Agreeing with the plaintiffs’ arguments on standing and ripeness, the court rejected the Justice Department’s position that the lawsuit was not reviewable under the APA because a . According to the court,

[T]he government was mischaracterizing the nature of the plaintiffs’ lawsuit because plaintiffs were not challenging an erroneously assessed or collected tax or penalty; rather, they were questioning the administrative procedures by which the IRS arrived at its decision and whether that decision was lawful. According to the court, the advance refund (EIP) is a grant of money, and the denial of the advance refund was an agency action.

The remaining issue was whether the IRS’s action was final and reviewable. The court rejected the government’s contention that the FAQ was not a final agency action for APA purposes. The government argued that the IRS’s policy denying EIPs to prisoners was not the consummation of a decision-making process, but rather a response to a rapidly developing situation following enactment of the CARES Act. But the court concluded that the FAQ represented a final agency action because the IRS took the unequivocal position that prisoners were ineligible to receive EIPs and showed no indication that it intended to change its position.

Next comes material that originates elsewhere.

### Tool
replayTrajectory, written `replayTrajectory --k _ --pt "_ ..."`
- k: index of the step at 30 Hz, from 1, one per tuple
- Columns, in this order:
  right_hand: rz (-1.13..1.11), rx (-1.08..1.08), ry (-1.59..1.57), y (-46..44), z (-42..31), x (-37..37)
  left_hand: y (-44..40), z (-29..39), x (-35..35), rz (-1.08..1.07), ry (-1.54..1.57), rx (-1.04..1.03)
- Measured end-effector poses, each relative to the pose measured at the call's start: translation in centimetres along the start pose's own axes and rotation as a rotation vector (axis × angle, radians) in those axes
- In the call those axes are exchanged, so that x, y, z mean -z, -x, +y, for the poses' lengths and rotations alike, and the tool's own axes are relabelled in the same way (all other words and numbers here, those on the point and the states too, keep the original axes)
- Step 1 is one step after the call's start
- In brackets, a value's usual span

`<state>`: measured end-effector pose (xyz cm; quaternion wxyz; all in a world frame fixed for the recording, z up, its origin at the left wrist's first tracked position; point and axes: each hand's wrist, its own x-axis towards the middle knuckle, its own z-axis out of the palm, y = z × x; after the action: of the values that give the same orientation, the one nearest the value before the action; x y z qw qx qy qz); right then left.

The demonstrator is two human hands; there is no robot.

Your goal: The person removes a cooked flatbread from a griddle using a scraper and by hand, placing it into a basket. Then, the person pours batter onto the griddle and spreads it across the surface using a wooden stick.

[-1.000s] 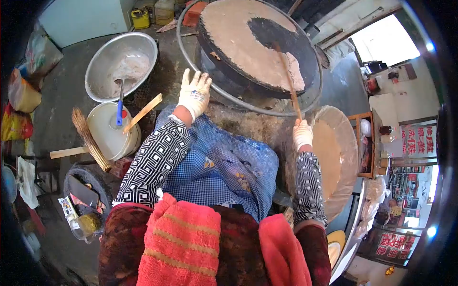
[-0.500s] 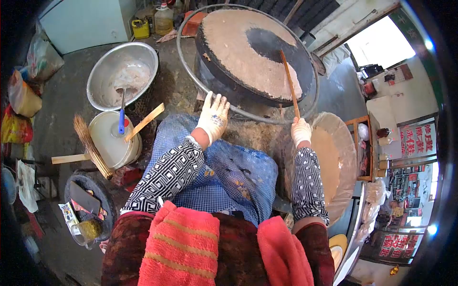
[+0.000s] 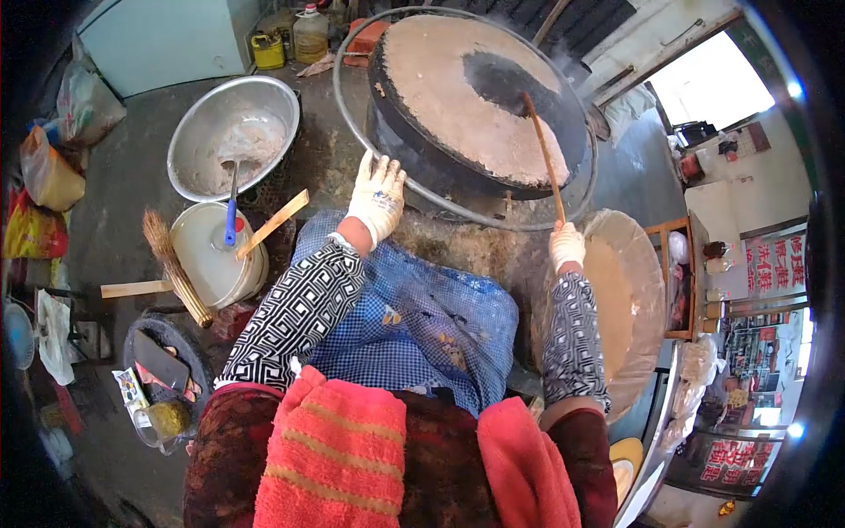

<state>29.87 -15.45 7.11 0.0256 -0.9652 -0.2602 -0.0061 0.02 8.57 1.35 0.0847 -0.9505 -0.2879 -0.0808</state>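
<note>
My left hand (image 3: 376,201), in a white glove, has its fingers curled over the near left part of a metal ring (image 3: 341,88). That ring runs around a large round black griddle (image 3: 519,179). Pale brown batter (image 3: 440,66) covers much of the griddle, with a dark bare patch around the middle and right. My gloved right hand (image 3: 567,246) is closed around the near end of a long wooden stick (image 3: 546,158). Its far end rests in the dark patch, by the batter's edge.
A plastic-lined tub of batter (image 3: 647,308) stands at the right. On the left are a metal basin (image 3: 187,145) with a blue-handled ladle (image 3: 231,216), a white bucket (image 3: 251,286), a brush (image 3: 172,273) and a black tray (image 3: 141,327). Blue checked cloth (image 3: 422,326) covers my lap.
My left hand has shifted slightly left and up along the ring's near side. The stick has tilted a little, its far end still over the griddle. The whole view has shifted slightly.
</note>
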Motion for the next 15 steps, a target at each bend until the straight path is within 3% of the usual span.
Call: replayTrajectory --k 1,4,6,10,13,14,15 --pt "0.129 0.108 0.057 -2.0 1.7 -2.3 0.0 -0.4 -0.1 -0.002 -0.007 -0.003" --pt "0.111 0.185 0.021 -0.8 0.4 -2.2 -0.3 -1.4 -0.3 0.011 0.009 0.038" --pt "0.026 0.121 0.108 0.2 0.5 -2.9 -0.5 -2.3 -0.2 0.017 0.005 0.049" --pt "0.149 0.087 0.045 -0.8 1.4 -3.1 -1.2 -3.9 0.7 -0.054 -0.054 0.107" --pt "0.137 0.258 -0.096 1.3 -0.8 -1.5 -1.5 -2.7 3.8 -0.041 -0.014 0.126" --pt "0.046 0.201 0.010 3.2 -3.0 0.1 -1.4 -1.6 4.8 -0.050 0.033 0.128" --pt "0.072 0.226 0.020 2.5 -2.3 -1.2 -0.6 -0.2 4.5 0.106 0.118 0.017"
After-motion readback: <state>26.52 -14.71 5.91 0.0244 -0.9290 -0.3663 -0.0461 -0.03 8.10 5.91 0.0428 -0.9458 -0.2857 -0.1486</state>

On the substantive APA claims, the court held that the FAQ was contrary to law and exceeded the IRS’s statutory authority because incarcerated individuals are not excludable as “eligible individuals” under the CARES Act. In addition, the court held that the FAQ was arbitrary and capricious because the IRS did not provide “any reason for the decision to exclude payments to incarcerated individuals, much less an adequate one.” 


The decision in Scholl is significant because it will require the IRS provide an explanation for any substantive conclusion reflected in a FAQ, and prove that the FAQ is not arbitrary and capricious. This may hinder the future issuance of FAQs by the IRS because they will require additional thought or effort by the IRS. This could also have a negative effect on taxpayers who are looking for informal guidance from the IRS on recent legislation, such as what we witnessed with the passage of the CARES Act.